• What the task asks: A verbatim printing of the entries that follow is needed; pictures must not appear in it.

══ Supplied records ══

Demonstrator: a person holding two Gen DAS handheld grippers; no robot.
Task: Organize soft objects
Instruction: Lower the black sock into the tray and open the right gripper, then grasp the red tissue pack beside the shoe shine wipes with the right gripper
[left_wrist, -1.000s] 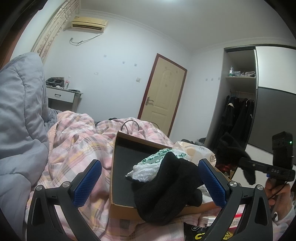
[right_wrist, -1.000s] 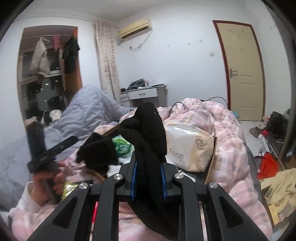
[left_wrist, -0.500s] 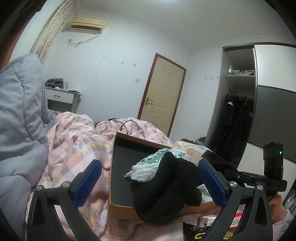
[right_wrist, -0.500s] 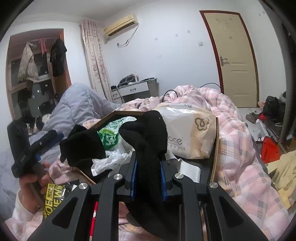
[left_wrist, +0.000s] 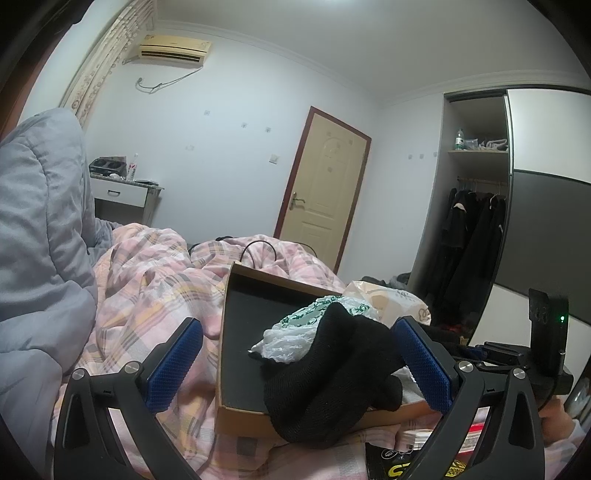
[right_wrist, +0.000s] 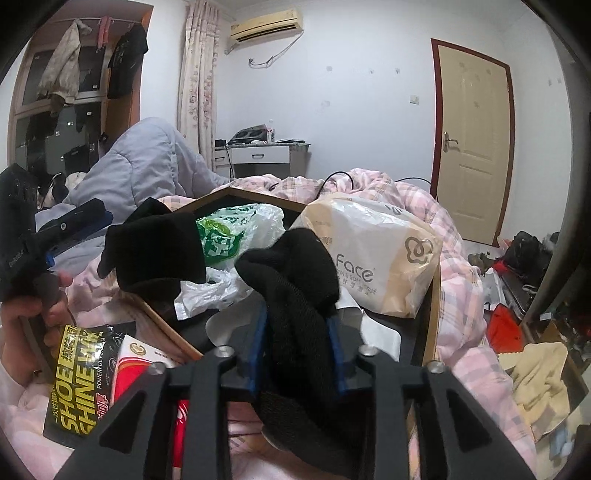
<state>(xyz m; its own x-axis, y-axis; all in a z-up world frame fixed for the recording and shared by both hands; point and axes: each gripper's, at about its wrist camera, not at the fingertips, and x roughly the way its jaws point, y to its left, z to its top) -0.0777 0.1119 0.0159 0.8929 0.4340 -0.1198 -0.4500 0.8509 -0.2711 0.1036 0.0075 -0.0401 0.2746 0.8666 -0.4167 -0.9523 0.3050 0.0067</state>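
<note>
A cardboard box (left_wrist: 236, 317) with a black inside lies on the pink plaid quilt. It holds a white and green plastic bag (left_wrist: 295, 332) and a beige tissue pack (right_wrist: 373, 258). One black sock (left_wrist: 332, 387) hangs over the box's near wall. My left gripper (left_wrist: 299, 363) stands wide open just in front of that wall, gripping nothing. My right gripper (right_wrist: 297, 336) hovers over the box with a second black sock (right_wrist: 295, 280) between its blue pads. Its jaws are opening, and the sock still fills the gap and touches both pads.
A shoe-wipes packet (right_wrist: 74, 373) and a red and white packet (right_wrist: 136, 365) lie on the quilt (left_wrist: 147, 295) beside the box. A grey duvet (left_wrist: 40, 258) is heaped at the left. Clothes and bags litter the floor (right_wrist: 532, 347) off the bed's right side.
The right gripper has sunk over the box with its sock and tipped downward. Its pads now stand wider apart. The left gripper has stayed put.
</note>
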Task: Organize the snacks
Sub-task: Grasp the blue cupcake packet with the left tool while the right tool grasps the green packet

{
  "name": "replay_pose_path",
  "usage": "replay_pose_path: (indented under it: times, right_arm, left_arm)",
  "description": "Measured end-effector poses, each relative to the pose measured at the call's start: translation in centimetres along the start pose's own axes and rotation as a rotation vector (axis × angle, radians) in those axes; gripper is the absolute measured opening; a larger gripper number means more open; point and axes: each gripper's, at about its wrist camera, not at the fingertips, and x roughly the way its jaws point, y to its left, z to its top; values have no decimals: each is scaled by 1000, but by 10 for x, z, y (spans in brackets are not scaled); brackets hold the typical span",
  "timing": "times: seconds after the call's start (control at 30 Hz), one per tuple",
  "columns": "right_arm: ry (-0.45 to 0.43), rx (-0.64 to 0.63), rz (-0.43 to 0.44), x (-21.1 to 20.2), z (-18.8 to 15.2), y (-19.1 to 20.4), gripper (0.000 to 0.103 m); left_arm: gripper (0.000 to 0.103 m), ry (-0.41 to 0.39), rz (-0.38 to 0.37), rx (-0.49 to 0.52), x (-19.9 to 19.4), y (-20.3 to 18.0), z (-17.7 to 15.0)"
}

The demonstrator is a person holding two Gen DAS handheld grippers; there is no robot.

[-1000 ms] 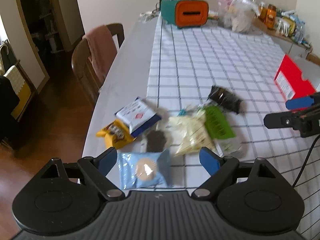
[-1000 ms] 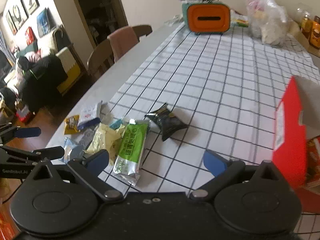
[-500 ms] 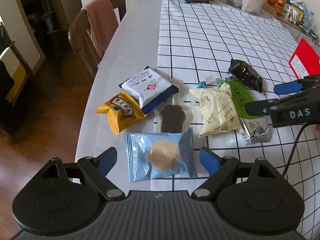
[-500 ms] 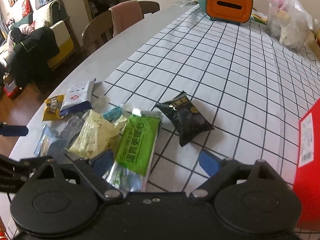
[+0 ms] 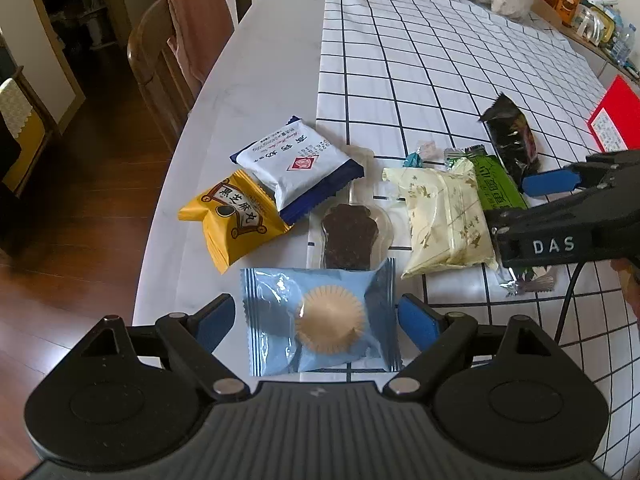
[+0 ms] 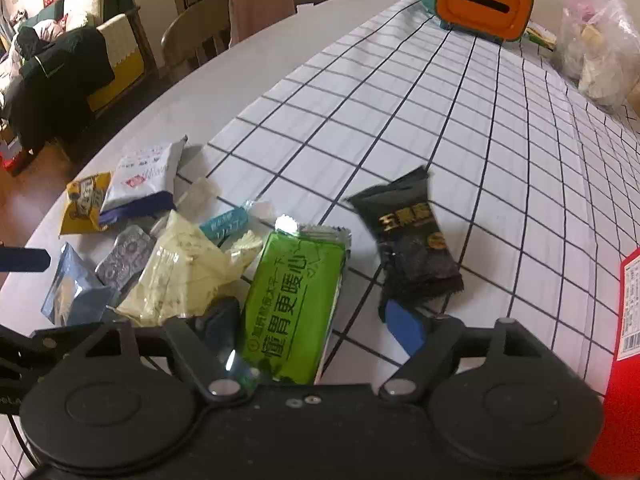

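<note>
Left gripper [image 5: 316, 322] open, jaws straddling blue packet [image 5: 320, 320], pads clear of it. Right gripper [image 6: 316, 326] open, jaws just been closing around green packet [image 6: 294, 304], not yet pinching.

Left view only: yellow packet [image 5: 232, 216] label readable, dark biscuit [image 5: 349, 236] in clear wrap, right gripper's side. Right view only: teal candy [image 6: 224, 226], sofa [image 6: 100, 40] with dark clothes.

Both: black packet [image 6: 414, 244] beside green one, cream packet [image 5: 444, 216], white packet [image 5: 296, 164], red box [image 5: 614, 120] at right edge.

Snacks clustered at near edge of table [image 5: 280, 60], partly on checked cloth [image 5: 420, 60]. Orange-teal box [image 6: 480, 0] at far end; chair [image 5: 168, 40] with pink towel; wood floor.
</note>
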Motion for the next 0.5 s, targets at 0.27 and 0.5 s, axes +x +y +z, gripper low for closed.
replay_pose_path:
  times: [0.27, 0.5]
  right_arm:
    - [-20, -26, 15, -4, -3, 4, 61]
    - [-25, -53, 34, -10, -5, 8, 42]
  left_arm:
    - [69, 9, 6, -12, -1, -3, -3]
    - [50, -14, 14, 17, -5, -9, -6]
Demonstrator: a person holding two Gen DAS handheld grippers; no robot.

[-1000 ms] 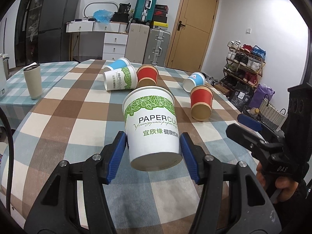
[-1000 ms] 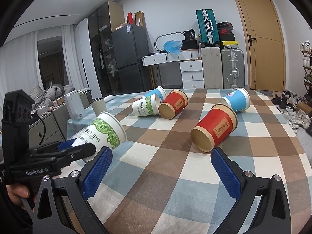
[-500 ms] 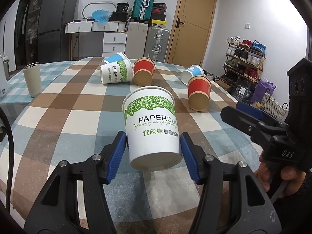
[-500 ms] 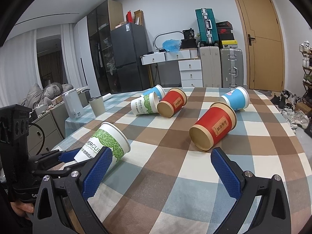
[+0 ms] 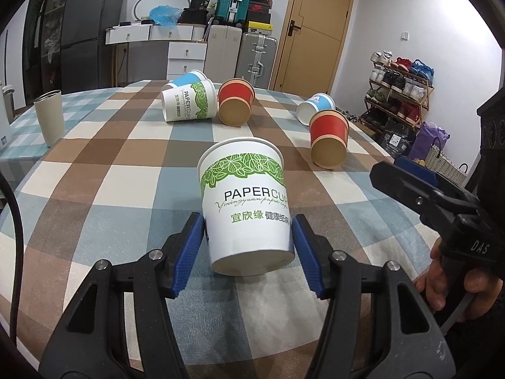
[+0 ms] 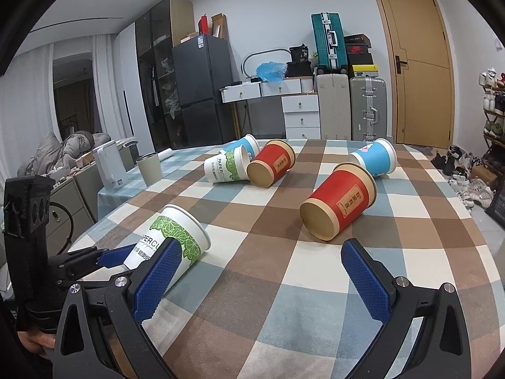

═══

• Result:
Demonstrator: a person holding two Gen DAS handheld grippers; no robot.
Task: Organize soft objects
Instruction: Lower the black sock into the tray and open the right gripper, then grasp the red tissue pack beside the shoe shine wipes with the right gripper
[left_wrist, -1.000s] 
[right_wrist, -1.000s] 
[left_wrist, -0.500s] 
[right_wrist, -0.500s] 
[left_wrist, +0.000s] 
[right_wrist, +0.000s] 
<state>(xyz m; its own x-axis, y-axis; all in a z-up world frame fixed for the recording and shared by both hands; point and axes: each gripper's, at about its wrist camera, not at the fingertips, and x roughly the way its jaws point, y to its left, z to its top) -0.0777 0.1119 0.0159 0.8929 0.4340 -0.1198 -0.4500 0.8509 -0.2711 0.1036 0.0075 -0.0401 0.2746 0.8666 -0.4167 -0.9523 0.3050 0.0067</state>
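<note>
A cardboard box (left_wrist: 236, 317) with a black inside lies on the pink plaid quilt. It holds a white and green plastic bag (left_wrist: 295, 332) and a beige tissue pack (right_wrist: 373, 258). One black sock (left_wrist: 332, 387) hangs over the box's near wall. My left gripper (left_wrist: 299, 363) stands wide open just in front of that wall, gripping nothing. My right gripper (right_wrist: 297, 336) hovers over the box with a second black sock (right_wrist: 295, 280) between its blue pads. Its jaws are opening, and the sock still fills the gap and touches both pads.
A shoe-wipes packet (right_wrist: 74, 373) and a red and white packet (right_wrist: 136, 365) lie on the quilt (left_wrist: 147, 295) beside the box. A grey duvet (left_wrist: 40, 258) is heaped at the left. Clothes and bags litter the floor (right_wrist: 532, 347) off the bed's right side.
The right gripper has sunk over the box with its sock and tipped downward. Its pads now stand wider apart. The left gripper has stayed put.
</note>
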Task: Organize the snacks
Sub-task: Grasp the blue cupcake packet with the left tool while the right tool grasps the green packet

{
  "name": "replay_pose_path",
  "usage": "replay_pose_path: (indented under it: times, right_arm, left_arm)",
  "description": "Measured end-effector poses, each relative to the pose measured at the call's start: translation in centimetres along the start pose's own axes and rotation as a rotation vector (axis × angle, radians) in those axes; gripper is the absolute measured opening; a larger gripper number means more open; point and axes: each gripper's, at about its wrist camera, not at the fingertips, and x roughly the way its jaws point, y to its left, z to its top; values have no decimals: each is scaled by 1000, but by 10 for x, z, y (spans in brackets are not scaled); brackets hold the typical span",
  "timing": "times: seconds after the call's start (control at 30 Hz), one per tuple",
  "columns": "right_arm: ry (-0.45 to 0.43), rx (-0.64 to 0.63), rz (-0.43 to 0.44), x (-21.1 to 20.2), z (-18.8 to 15.2), y (-19.1 to 20.4), gripper (0.000 to 0.103 m); left_arm: gripper (0.000 to 0.103 m), ry (-0.41 to 0.39), rz (-0.38 to 0.37), rx (-0.49 to 0.52), x (-19.9 to 19.4), y (-20.3 to 18.0), z (-17.7 to 15.0)"
}

The demonstrator is a person holding two Gen DAS handheld grippers; there is no robot.

[-1000 ms] 
[-1000 ms] 
[-500 ms] 
[-500 ms] 
[+0 ms] 
[+0 ms] 

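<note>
Left gripper [image 5: 316, 322] open, jaws straddling blue packet [image 5: 320, 320], pads clear of it. Right gripper [image 6: 316, 326] open, jaws just been closing around green packet [image 6: 294, 304], not yet pinching.

Left view only: yellow packet [image 5: 232, 216] label readable, dark biscuit [image 5: 349, 236] in clear wrap, right gripper's side. Right view only: teal candy [image 6: 224, 226], sofa [image 6: 100, 40] with dark clothes.

Both: black packet [image 6: 414, 244] beside green one, cream packet [image 5: 444, 216], white packet [image 5: 296, 164], red box [image 5: 614, 120] at right edge.

Snacks clustered at near edge of table [image 5: 280, 60], partly on checked cloth [image 5: 420, 60]. Orange-teal box [image 6: 480, 0] at far end; chair [image 5: 168, 40] with pink towel; wood floor.
</note>
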Motion for the next 0.5 s, targets at 0.27 and 0.5 s, axes +x +y +z, gripper low for closed.
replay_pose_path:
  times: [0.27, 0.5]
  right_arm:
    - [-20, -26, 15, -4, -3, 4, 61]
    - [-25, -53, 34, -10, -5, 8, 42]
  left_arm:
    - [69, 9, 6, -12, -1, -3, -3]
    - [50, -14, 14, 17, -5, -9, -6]
Demonstrator: a person holding two Gen DAS handheld grippers; no robot.

[-1000 ms] 
[-1000 ms] 
[-500 ms] 
[-500 ms] 
[+0 ms] 
[+0 ms] 

With this, the answer is complete.